Word for word, reproduce the listing that follows, excluding any pictures it contains.

━━━━━ DATA ━━━━━

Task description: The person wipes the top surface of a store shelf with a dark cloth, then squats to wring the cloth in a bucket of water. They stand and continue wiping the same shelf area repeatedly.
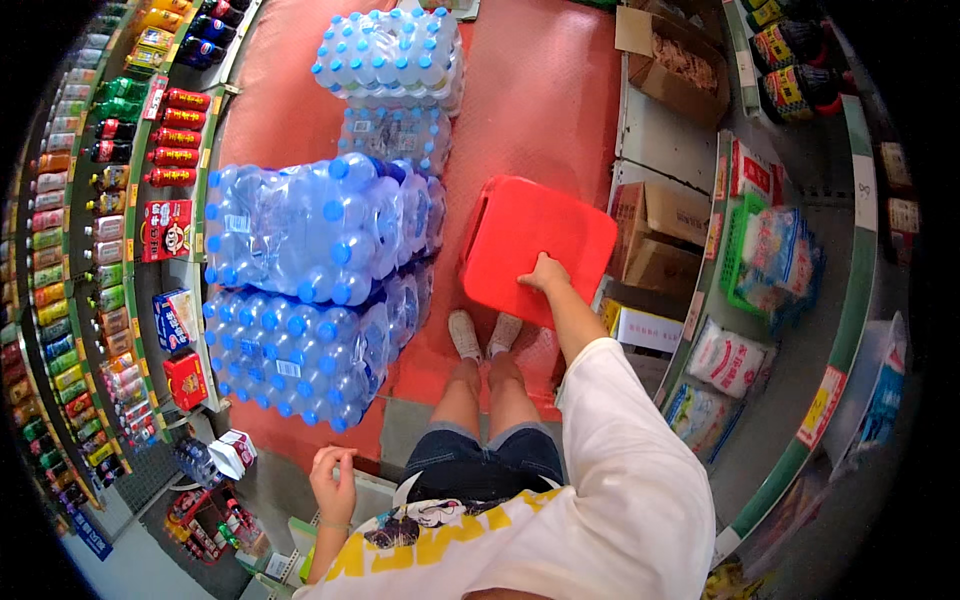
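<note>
My right hand point(551, 274) reaches down to the seat of a red plastic stool point(562, 217). Its fingers are bent into the middle of the seat, and their tips are hidden. The stool is in front of my feet, partly covering one shoe point(505, 330). My left hand point(334, 480) hangs at my side with loosely curled fingers and holds nothing. Ahead of that hand, large shrink-wrapped packs of bottled water point(300, 225) are stacked on the red floor point(420, 420). Smaller wrapped bottle packs point(394, 60) stand farther up the aisle.
On the left, a shelf unit holds rows of bottled drinks point(178, 137) and red cartons point(166, 229). To the right, cardboard boxes point(667, 217) stand beside a shelf with bagged goods point(724, 356) and a green basket point(739, 255). An open carton point(675, 67) sits farther up.
</note>
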`<state>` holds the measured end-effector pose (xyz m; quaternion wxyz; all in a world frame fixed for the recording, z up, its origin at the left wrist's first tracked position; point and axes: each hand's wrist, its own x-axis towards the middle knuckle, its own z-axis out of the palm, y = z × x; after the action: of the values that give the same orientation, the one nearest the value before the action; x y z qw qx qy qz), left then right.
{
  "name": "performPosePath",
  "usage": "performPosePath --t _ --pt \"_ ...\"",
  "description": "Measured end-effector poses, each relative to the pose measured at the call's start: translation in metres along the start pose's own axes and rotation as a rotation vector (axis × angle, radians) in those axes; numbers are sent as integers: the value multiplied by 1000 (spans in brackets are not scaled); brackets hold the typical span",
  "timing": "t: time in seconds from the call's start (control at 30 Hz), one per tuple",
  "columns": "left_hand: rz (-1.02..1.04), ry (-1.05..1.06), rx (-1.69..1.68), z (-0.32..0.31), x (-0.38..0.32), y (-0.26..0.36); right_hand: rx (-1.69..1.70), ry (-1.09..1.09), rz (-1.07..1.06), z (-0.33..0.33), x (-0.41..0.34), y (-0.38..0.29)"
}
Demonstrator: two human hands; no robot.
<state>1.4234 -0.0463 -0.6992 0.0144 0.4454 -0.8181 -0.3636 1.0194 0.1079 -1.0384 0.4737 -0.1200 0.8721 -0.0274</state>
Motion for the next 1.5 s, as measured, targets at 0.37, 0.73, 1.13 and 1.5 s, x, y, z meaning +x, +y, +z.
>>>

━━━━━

→ RESPONSE TO THE TASK:
Task description: The person wipes the top surface of a store shelf with a dark cloth, then squats to wring the cloth in a bucket of water. They stand and continue wiping the same shelf area repeatedly.
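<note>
My right hand point(551, 274) reaches down to the seat of a red plastic stool point(562, 217). Its fingers are bent into the middle of the seat, and their tips are hidden. The stool is in front of my feet, partly covering one shoe point(505, 330). My left hand point(334, 480) hangs at my side with loosely curled fingers and holds nothing. Ahead of that hand, large shrink-wrapped packs of bottled water point(300, 225) are stacked on the red floor point(420, 420). Smaller wrapped bottle packs point(394, 60) stand farther up the aisle.
On the left, a shelf unit holds rows of bottled drinks point(178, 137) and red cartons point(166, 229). To the right, cardboard boxes point(667, 217) stand beside a shelf with bagged goods point(724, 356) and a green basket point(739, 255). An open carton point(675, 67) sits farther up.
</note>
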`<state>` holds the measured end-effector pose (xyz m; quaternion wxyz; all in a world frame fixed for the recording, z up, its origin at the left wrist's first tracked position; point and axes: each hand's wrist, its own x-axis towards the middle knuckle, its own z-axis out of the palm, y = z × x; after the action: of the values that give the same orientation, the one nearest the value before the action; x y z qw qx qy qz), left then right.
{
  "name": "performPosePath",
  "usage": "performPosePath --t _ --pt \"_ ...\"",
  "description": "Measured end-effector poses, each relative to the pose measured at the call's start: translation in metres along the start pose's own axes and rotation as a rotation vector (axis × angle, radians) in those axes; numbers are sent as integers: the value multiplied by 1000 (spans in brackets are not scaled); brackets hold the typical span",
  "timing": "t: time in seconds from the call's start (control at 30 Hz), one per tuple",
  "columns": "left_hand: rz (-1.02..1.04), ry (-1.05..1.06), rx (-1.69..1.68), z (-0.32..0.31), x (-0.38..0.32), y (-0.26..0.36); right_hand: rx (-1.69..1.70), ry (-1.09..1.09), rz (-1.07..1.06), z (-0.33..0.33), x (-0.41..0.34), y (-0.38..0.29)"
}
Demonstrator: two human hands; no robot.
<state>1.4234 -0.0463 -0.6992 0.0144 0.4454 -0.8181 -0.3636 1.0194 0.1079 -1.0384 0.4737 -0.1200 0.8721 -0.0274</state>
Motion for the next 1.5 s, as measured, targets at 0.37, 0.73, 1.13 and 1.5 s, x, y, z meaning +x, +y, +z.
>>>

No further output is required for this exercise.